Irina Voronkevich, a 78-year-old retired biologist refused permission to emigrate since March 1981 because of her access two decades earlier to “state secrets,” has received a travel visa allowing her to visit her family in Israel, the National Conference on Soviet Jewry reports.

Though not the coveted emigration visa, Voronkevich’s travel pass has been a long-sought goal, too, allowing her to be reunited with her son, Igor Uspensky; daughter-in-law, Inna Ioffe Uspensky; and grandchildren.

Voronkevich, who is not Jewish, will be accompanied on her travels with her grandson Ilya Uspensky.
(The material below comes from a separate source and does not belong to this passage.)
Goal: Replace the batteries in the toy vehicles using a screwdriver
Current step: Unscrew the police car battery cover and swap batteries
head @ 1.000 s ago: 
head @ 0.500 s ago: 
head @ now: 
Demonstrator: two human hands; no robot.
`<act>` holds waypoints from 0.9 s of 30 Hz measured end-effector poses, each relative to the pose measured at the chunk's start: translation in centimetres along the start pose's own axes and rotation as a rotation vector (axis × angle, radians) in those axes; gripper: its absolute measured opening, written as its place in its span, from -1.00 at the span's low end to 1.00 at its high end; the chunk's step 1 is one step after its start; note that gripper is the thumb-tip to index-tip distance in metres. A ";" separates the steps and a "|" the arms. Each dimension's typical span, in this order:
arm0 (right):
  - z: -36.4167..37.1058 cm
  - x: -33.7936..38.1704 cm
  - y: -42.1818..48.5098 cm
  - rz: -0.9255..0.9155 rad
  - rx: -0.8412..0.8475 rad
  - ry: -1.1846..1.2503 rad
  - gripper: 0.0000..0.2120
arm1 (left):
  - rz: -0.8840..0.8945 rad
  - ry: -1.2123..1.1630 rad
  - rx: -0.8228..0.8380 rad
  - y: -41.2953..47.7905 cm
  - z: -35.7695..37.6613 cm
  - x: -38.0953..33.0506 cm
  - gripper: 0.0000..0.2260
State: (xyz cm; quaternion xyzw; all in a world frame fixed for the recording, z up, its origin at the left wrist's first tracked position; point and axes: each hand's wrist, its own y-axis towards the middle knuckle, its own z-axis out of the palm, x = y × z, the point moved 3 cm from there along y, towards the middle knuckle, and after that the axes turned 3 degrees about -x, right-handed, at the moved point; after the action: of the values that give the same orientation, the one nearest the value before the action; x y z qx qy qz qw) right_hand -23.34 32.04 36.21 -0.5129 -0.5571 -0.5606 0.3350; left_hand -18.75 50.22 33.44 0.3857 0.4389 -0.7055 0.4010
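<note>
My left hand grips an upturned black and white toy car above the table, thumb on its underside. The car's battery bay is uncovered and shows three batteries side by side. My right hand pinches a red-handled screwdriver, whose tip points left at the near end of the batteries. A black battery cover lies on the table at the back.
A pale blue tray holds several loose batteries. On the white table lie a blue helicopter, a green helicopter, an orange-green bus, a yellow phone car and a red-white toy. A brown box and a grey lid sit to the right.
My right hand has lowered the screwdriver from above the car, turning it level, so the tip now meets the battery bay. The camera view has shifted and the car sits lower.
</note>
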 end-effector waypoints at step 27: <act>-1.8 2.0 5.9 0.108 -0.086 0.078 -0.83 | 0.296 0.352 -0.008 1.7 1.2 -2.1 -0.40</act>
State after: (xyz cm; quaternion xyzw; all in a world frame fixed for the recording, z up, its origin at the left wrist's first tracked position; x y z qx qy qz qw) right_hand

Another grandson, Slava Uspensky, an Orthodox Jew, arrived in Israel last fall.

Boris Kelman, a refusenik for 12 years, left Leningrad in early August and has settled in Palo Alto, Calif., some 25 miles south of San Francisco, where he will be working on a special project for the Bay Area Council for Soviet Jews.

Another arrival is Oxana Kotlyar, wife of longtime refusenik Mark Kotlyar, with whom she was reunited Tuesday in Los Angeles.

Vladimir Tsivkin, a longtime refusenik from Leningrad, arrived in Stamford, Conn., last week, and was reunited with his wife and daughter.